» What to work on
In the listing below, the lines starting with the line with "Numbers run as" and going on through the line with "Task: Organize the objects" are to be reproduced exactly, and only those.

┄┄┄┄┄┄┄┄┄┄

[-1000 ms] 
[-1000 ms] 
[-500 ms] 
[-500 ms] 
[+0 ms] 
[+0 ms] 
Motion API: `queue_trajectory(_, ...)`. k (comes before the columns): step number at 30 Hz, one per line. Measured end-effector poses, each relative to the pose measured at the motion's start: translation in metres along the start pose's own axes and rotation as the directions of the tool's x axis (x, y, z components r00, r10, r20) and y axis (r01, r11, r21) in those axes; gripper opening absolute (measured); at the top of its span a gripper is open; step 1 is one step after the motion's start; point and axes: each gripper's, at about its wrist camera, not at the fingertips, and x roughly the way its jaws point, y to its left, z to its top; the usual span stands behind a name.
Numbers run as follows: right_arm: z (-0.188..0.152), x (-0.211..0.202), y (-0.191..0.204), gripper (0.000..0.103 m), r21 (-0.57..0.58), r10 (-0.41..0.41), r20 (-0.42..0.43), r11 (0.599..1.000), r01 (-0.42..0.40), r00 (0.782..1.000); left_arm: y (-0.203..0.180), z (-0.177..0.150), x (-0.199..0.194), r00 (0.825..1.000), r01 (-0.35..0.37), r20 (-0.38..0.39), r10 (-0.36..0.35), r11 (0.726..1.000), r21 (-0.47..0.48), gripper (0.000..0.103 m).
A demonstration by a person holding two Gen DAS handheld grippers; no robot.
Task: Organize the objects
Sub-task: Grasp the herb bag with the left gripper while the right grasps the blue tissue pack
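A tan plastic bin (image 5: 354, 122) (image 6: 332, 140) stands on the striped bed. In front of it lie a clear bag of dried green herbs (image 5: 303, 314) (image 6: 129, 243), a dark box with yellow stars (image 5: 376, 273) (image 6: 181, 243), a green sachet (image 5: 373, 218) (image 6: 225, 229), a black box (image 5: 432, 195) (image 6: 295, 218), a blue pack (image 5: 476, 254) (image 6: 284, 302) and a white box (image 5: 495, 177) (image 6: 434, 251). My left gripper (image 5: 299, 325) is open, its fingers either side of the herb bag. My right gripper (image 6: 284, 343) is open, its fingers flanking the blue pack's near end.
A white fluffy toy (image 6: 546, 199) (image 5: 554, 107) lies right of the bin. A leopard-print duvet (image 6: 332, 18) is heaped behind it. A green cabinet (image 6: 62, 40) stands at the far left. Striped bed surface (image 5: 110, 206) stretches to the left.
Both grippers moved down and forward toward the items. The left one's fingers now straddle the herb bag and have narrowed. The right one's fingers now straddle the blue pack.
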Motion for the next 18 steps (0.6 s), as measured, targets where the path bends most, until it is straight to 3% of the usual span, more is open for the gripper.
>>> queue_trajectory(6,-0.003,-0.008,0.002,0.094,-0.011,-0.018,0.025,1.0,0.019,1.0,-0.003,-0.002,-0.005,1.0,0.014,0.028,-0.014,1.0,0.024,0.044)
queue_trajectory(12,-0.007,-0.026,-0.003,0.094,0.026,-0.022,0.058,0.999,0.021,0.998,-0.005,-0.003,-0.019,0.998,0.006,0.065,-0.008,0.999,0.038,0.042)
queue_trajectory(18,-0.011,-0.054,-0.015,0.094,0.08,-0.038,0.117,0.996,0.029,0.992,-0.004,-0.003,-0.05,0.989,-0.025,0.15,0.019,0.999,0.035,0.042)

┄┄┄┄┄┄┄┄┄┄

» Response to the task
Numbers run as follows: right_arm: z (-0.188..0.152), x (-0.211..0.202), y (-0.191..0.204), gripper (0.000..0.103 m), r21 (-0.57..0.58), r10 (-0.41..0.41), r20 (-0.42..0.43), r11 (0.599..1.000), r01 (-0.42..0.40), r00 (0.782..1.000); left_arm: y (-0.203..0.180), z (-0.177..0.150), x (-0.199..0.194), r00 (0.825..1.000), r01 (-0.35..0.37), r20 (-0.38..0.39), r10 (-0.36..0.35), r11 (0.726..1.000), r21 (-0.47..0.48), gripper (0.000..0.103 m).
A demonstration by a person holding two Gen DAS handheld grippers; no robot.
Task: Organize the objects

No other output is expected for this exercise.